:: TRY IT ::
Your copy of the lines below must match them exactly and contain no images.

:: DATASET EXTRACT ::

——

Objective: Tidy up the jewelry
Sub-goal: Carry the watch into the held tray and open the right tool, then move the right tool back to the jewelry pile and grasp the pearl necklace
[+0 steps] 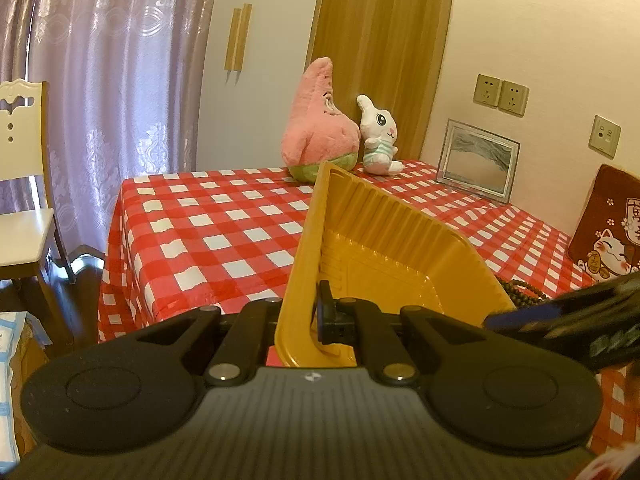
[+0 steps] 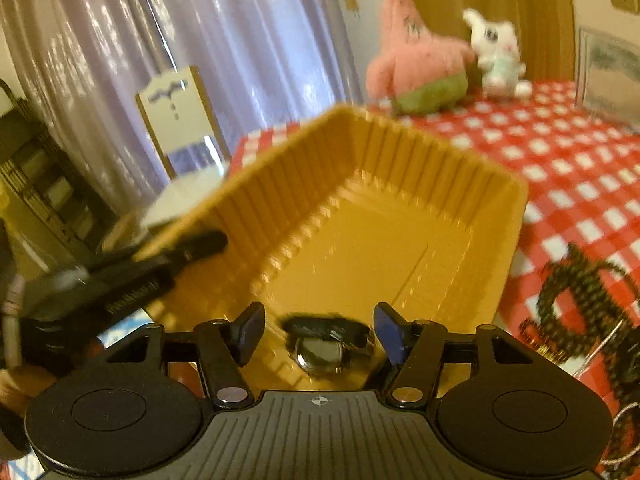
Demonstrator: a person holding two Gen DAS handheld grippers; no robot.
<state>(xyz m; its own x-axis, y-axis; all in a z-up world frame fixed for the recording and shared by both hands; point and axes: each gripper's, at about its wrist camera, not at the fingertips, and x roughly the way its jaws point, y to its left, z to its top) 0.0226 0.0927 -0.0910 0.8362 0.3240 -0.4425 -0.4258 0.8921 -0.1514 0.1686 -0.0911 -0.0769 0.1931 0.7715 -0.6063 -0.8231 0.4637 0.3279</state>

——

:: EXERCISE SOLUTION ::
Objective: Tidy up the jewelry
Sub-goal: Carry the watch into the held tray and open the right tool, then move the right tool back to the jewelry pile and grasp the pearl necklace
[+0 steps] 
[+0 steps] 
Demonstrator: a person holding two Gen DAS handheld grippers; no robot.
<state>(xyz m; its own x-axis, y-axis; all in a z-up world frame fixed for the recording and shared by both hands; point and axes: each gripper's, at about its wrist camera, not at the fingertips, and x roughly the way its jaws point, y to its left, z to its top) 0.0226 0.0927 -0.0910 0.8362 0.3240 -0.4425 -0.4258 0.8921 -0.1514 0.1686 -0.0911 -0.0769 0.1931 0.7715 -0.6063 -0.8231 0.4637 0.3279</state>

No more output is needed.